A character class would work better (faster and easier to read):

  s/[\t\n\r|]/ /g;


>$form_data{$user_entry} =~ s/ +/ /g;              # multi spaces
>$form_data{$user_entry} =~ s/^ +| +$//g;          # starting & ending spaces



Note below: you should be using \ where you use /.

>One concern being corruption of database files with \n or | characters.
>But after retrieving a db file via ftp (mac), I noticed what seemed to be
>newlines( /r's after fetch ingests them for my mac) breaking my records.
>The odd thing is that the unix server is ignoring the character and not
>seeing /n. - which is a good thing :)

Assuming you mean \r and \n, realize that in MacPerl-speak, \n is newline,
which is \015 (and in CodeWarrior is \r).
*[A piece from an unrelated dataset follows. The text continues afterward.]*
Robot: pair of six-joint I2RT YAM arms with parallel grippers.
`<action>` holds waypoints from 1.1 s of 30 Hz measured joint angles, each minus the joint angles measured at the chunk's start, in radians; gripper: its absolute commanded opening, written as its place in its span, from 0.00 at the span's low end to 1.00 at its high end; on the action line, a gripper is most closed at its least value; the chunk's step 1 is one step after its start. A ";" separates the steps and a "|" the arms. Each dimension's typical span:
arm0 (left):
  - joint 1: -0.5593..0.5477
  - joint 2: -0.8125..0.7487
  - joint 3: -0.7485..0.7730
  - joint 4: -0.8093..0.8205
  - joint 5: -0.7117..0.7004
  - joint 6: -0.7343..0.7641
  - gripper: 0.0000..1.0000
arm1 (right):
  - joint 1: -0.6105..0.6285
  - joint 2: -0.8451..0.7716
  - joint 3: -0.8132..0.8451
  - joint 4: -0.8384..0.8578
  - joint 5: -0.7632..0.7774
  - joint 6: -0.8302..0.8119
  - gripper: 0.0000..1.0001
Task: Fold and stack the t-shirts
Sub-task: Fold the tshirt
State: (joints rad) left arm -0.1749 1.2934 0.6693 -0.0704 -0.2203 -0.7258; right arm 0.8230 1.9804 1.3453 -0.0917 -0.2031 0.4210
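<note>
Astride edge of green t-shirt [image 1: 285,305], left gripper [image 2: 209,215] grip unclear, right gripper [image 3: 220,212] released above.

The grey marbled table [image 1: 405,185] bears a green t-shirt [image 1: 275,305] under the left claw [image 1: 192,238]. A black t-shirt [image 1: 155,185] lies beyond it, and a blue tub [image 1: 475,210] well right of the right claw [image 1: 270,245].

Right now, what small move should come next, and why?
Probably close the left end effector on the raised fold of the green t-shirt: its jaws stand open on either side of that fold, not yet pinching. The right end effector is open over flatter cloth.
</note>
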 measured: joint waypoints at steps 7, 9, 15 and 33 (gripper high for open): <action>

But I don't know what you are saying the problem is.  You're saying that
\n's or \r's are in the text?  They shouldn't be.  Whatever your newline
characters are, for Mac, Unix, or Windows, s/\r|\n/ /g or s/[\r\n]/ /g
would remove them all.



>The book, "Perl5 by Example" has a table listing all the usual escape
>char's, but, further into the book there is a code example using the
>escape /cM. A quick test verifies that MacPerl recognizes this as a /r.

No.  MacPerl sees \cM as \n, and \cJ as \r.  Unix and Windows do the opposite.


>The obvious solution for cgi's is to replace any whitespace char with a
>space. But is there any way to predict the way these things bounce from
>platform to platform?

Look for nonambiguous characters.  Look for \015 and \012 instead of \n and
\r (though if you are looking for _both_, at the same time, and in no
particular order, then it probably won't matter, since [\r\n] == [\015\012]
== [\n\r] == [\012\015] on every ASCII platform I know of).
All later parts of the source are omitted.